Calló un momento antes de seguir diciendo:
—La mañana que me llamaron para pedirme que viniera noté una sensación extraña. Era confusa, y sobre la marcha no me di cuenta bien. Me daba la impresión de que Mourad se consideraba culpable y sentía la necesidad de justificarse ante mí antes de irse; en caso contrario, ¿por qué iba a consumir el último aliento en hablar conmigo? Mientras que lo que intentaba su mujer sobre todo era hacer que me sintiera culpable.
—Si me fío de lo que sé de los dos, estoy convencida de que esa impresión tuya era acertada. En nuestro país las mujeres se toman mucho más a pecho los conflictos del clan que sus maridos.
—O que sus hijos. Mourad me contó un día que cuando reñía con alguien procuraba no decírselo a su madre porque se ponía tan furiosa con esa persona que cualquier reconciliación se volvía imposible. Supongo que Tania ha debido de portarse conmigo al estilo de su suegra…
—Tía Aida…
—Tía Aida, sí… Me caía bastante bien. Supongo que ya no vive…
Por toda respuesta, Semiramis se echó a reír. Su amigo la miró con desconfianza y reproche. Ella tardó un minuto largo en recobrar la seriedad.
—¡Disculpa! No he podido remediarlo. Y no es que la historia tenga ninguna gracia; es horrible,
—A ver, cuenta… —dijo Adam frunciendo el entrecejo.
—Tía Aida se murió hace siete u ocho años. No es que fuera muy vieja, pero padecía demencia senil. En los últimos meses ya no conocía a nadie y era algo muy agobiante para la familia. Me contaron que se pasaba el día sentada en una mecedora, meciéndose. Físicamente estaba bastante bien, pero ya no le regía la cabeza. Llegó un momento en que le entró una manía. Decía: «Quiero ir a la montaña». Y a la montaña la llevaban Mourad y Tania. Al día siguiente les decía: «Quiero ir a la ciudad». Y se la volvían a llevar en dirección contraria… Al principio, lo aceptaban de la misma forma que se pliega uno a las últimas voluntades de un moribundo. Pero aquello se fue repitiendo una decena de veces y los dos estaban agotados; entonces, el médico les dijo: «En su estado, no tiene ni idea de dónde está, y es totalmente incapaz de diferenciar un lugar de otro. La próxima vez que quiera mudar de sitio, dan ustedes dos o tres vueltas a la mecedora y luego le dicen: "Ya hemos llegado"». Y eso fue exactamente lo que sucedió. En cuanto pedía que la llevasen a otro lugar, le daban unas vueltas y le decían a continuación: «Estamos en la ciudad» o «Estamos en la montaña». Y ella lo daba por bueno.
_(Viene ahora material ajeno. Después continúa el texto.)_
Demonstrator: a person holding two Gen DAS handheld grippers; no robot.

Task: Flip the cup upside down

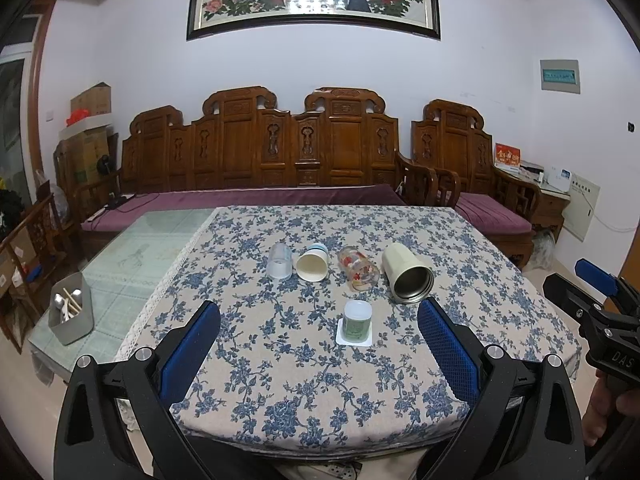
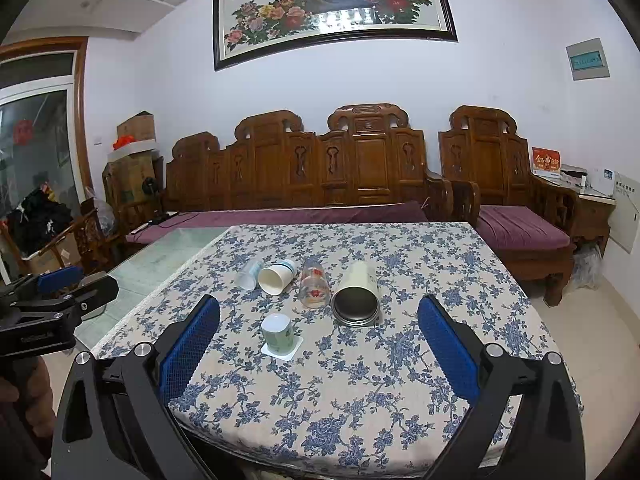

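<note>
On the floral tablecloth (image 1: 320, 400) (image 2: 360, 400) a small green cup (image 1: 357, 321) (image 2: 277, 334) stands upside down on its white square rim. Behind it a row of cups lies on its side: a clear plastic cup (image 1: 281, 262) (image 2: 249, 274), a white paper cup (image 1: 313, 263) (image 2: 277, 275), a flower-printed glass (image 1: 358, 269) (image 2: 314, 282) and a cream steel-lined tumbler (image 1: 407, 273) (image 2: 357, 294). My left gripper (image 1: 320, 340) is open and empty, near the front edge. My right gripper (image 2: 319, 340) is open and empty too.
A grey box of utensils (image 1: 71, 312) sits on the glass tabletop (image 1: 132, 264) at the left. A carved wooden sofa with purple cushions (image 1: 260, 200) (image 2: 280, 216) stands behind the table. Each gripper shows at the other view's edge, the right one (image 1: 600, 312) and the left one (image 2: 52, 300).
</note>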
»La pobre se murió al cabo de unos meses. Y yo fui a darles el pésame. Me senté en el salón, junto a Tania, y, para entablar una conversación de circunstancias, le pregunté al oído: «¿Tu suegra ha muerto en la ciudad o en la montaña?». Tania soltó la carcajada; y quedó fatal. Mourad se enfadó con ella y los dos se enfadaron conmigo. Pero te juro que yo no sabía nada de la historia de la mecedora, y ni siquiera sabía qué le pasaba a Aida. Casi nunca los veía, no me relacionaba ya con ellos; sólo vi la esquela en un periódico y fui a darles el pésame. Pero Mourad siguió convencido hasta el fin de sus días de que gasté una broma de muy mal gusto en las exequias de su madre. Creo que nunca me lo perdonó.
Se volvió hacia su pasajero, que tenía en la cara una mueca de duda.
—No me crees, ¿eh? Piensas que lo hice a propósito. ¿Me crees capaz de una grosería así? ¿Quieres que te lo vuelva a jurar por la tumba de mi padre?
—No, no hace falta —replicó enigmáticamente Adam—. Te concedo el beneficio de la duda.